I agree and if it was for me, I probably would have (now that you have mentioned it....) but....
 

daifly

Western Thunderer
NB my subscription to PhotoBucket seems to be retaining my images at present so I will continue to use it. If it goes pear shaped all the images are available on Flickr and I do have back ups so I can re-instate them on this thread at least.

I assume that you have a Plus Account but be warned! This is what PB are saying:

If you were a Plus Account subscriber in good standing as of June 1, 2017,
you will continue to have all the privileges you have enjoyed including 3rd

Party Hosting until December 31, 2018 as long as you maintain your
subscription.

So even those with a Plus Account will lose the third party hosting at the end of next year.

Dave
 

Rob Pulham

Western Thunderer
I assume that you have a Plus Account but be warned! This is what PB are saying:

If you were a Plus Account subscriber in good standing as of June 1, 2017,
you will continue to have all the privileges you have enjoyed including 3rd
Party Hosting until December 31, 2018 as long as you maintain your
subscription.


So even those with a Plus Account will lose the third party hosting at the end of next year.

Dave

Thanks Dave, that's good to know.
 

Rob Pulham

Western Thunderer
It seems like a while since I updated this thread so it must have been a good holiday.

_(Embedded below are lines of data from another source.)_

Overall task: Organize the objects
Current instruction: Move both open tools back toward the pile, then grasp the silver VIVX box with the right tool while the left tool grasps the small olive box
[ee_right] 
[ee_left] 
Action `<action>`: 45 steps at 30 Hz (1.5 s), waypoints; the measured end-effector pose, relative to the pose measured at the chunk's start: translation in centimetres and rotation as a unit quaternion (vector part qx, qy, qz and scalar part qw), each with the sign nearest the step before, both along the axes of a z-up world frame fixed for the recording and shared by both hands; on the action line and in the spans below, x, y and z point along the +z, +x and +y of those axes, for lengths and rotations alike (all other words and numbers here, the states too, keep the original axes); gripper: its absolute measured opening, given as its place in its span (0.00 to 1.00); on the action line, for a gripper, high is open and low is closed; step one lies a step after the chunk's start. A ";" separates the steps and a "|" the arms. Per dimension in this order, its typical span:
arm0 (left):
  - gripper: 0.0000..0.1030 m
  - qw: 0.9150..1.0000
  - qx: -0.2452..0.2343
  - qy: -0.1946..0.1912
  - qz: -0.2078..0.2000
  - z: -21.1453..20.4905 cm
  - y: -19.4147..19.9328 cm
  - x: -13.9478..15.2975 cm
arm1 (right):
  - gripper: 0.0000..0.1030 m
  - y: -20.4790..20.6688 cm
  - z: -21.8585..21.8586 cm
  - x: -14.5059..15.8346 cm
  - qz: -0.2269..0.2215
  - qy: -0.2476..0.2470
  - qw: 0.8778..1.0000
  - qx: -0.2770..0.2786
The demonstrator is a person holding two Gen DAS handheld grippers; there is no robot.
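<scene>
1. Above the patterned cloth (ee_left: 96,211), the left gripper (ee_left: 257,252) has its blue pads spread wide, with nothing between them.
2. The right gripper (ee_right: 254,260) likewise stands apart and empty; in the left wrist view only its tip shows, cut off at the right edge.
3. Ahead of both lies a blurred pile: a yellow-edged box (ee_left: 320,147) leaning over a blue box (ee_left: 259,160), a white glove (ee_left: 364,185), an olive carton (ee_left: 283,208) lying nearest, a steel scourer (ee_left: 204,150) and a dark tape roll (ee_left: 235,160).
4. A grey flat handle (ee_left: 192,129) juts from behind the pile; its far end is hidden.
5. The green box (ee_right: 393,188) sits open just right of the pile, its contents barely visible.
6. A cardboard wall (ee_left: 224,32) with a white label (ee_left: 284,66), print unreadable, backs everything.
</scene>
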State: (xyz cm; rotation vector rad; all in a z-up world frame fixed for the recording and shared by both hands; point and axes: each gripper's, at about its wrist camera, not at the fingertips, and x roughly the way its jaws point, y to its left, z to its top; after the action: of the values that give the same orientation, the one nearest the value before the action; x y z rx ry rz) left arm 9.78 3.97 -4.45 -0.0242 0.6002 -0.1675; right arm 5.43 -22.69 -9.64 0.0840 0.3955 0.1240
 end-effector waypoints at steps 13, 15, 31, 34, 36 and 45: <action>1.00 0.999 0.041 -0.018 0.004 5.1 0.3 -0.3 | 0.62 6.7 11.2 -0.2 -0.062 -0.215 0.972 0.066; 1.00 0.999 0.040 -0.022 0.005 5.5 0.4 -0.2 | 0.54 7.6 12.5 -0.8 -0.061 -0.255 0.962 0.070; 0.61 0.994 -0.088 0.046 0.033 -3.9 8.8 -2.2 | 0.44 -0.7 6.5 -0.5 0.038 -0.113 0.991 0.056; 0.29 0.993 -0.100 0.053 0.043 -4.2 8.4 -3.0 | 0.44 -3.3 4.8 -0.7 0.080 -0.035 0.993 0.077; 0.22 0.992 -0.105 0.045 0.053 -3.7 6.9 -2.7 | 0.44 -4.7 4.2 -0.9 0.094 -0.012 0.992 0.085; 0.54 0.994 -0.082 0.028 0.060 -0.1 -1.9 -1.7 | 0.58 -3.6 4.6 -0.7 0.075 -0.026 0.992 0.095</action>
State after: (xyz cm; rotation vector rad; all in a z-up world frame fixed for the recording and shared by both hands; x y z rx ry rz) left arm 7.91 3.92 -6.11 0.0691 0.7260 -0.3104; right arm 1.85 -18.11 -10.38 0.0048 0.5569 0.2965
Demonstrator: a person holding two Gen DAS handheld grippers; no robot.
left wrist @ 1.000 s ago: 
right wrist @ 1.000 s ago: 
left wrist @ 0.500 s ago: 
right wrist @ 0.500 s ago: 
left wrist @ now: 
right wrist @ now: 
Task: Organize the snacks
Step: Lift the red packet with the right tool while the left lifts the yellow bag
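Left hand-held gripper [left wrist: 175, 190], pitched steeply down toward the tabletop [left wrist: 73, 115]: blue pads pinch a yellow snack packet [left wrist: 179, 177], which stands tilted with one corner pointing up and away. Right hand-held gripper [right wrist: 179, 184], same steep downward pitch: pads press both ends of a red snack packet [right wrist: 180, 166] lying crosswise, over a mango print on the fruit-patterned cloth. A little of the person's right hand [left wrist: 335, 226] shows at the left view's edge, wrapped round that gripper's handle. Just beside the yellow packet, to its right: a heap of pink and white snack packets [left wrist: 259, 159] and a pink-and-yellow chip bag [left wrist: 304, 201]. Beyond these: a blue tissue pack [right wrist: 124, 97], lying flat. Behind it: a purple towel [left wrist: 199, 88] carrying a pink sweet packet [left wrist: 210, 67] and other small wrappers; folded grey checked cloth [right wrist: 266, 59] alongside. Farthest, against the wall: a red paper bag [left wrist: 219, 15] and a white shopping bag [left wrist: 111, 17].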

Time has been spent since getting back on the little things that take time and don't seem to evidence much progress but all add to the overall picture.

I have started looking at the upperworks starting with the cab fittings. A lot of the detail is cast on to the backhead and there are some castings supplied. Sadly a lot of the detail is a bit low relief so I suspect that I will remove and remake most of it.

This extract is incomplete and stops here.